__EXERCISE OBJECTIVE__. In the data below, the answer is the run of lines from the line containing "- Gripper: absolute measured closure" through the line containing "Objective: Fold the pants", both included; print it exactly and nothing else.
BEGIN
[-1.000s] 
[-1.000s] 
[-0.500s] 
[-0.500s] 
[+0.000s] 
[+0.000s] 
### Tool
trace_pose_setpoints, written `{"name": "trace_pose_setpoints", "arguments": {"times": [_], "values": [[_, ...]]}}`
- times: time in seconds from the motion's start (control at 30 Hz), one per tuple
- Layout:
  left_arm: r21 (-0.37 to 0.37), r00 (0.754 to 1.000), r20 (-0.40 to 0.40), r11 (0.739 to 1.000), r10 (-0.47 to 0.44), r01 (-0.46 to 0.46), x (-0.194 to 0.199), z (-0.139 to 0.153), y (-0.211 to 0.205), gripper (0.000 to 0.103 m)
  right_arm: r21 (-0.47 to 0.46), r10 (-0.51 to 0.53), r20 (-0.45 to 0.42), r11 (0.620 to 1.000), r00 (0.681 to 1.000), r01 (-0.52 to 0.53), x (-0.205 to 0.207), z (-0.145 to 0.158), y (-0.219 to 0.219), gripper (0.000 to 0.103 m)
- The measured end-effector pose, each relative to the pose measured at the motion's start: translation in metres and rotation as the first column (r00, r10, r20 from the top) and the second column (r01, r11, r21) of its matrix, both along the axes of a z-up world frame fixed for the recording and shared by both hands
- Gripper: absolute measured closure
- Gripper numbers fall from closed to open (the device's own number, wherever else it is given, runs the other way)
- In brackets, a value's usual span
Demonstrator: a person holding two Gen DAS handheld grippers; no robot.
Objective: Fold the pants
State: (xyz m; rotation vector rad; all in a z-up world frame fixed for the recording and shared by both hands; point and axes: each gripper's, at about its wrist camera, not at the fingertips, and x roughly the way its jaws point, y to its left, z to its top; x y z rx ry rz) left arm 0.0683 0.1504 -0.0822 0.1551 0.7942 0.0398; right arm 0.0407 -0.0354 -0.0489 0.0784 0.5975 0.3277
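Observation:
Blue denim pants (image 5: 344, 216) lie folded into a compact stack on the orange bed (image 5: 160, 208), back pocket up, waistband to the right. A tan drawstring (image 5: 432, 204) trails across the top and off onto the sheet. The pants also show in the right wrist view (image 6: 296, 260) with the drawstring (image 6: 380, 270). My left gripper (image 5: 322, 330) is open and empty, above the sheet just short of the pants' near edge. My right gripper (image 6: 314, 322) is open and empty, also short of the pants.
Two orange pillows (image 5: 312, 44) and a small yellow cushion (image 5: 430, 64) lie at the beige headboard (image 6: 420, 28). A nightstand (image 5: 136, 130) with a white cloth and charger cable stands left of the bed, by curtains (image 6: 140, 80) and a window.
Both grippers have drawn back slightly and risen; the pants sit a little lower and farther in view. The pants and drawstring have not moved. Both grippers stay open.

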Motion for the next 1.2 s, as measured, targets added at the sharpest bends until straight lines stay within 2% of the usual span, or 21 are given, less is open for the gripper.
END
__EXERCISE RESULT__.
- Gripper: absolute measured closure
- Gripper numbers fall from closed to open (the device's own number, wherever else it is given, runs the other way)
- In brackets, a value's usual span
Demonstrator: a person holding two Gen DAS handheld grippers; no robot.
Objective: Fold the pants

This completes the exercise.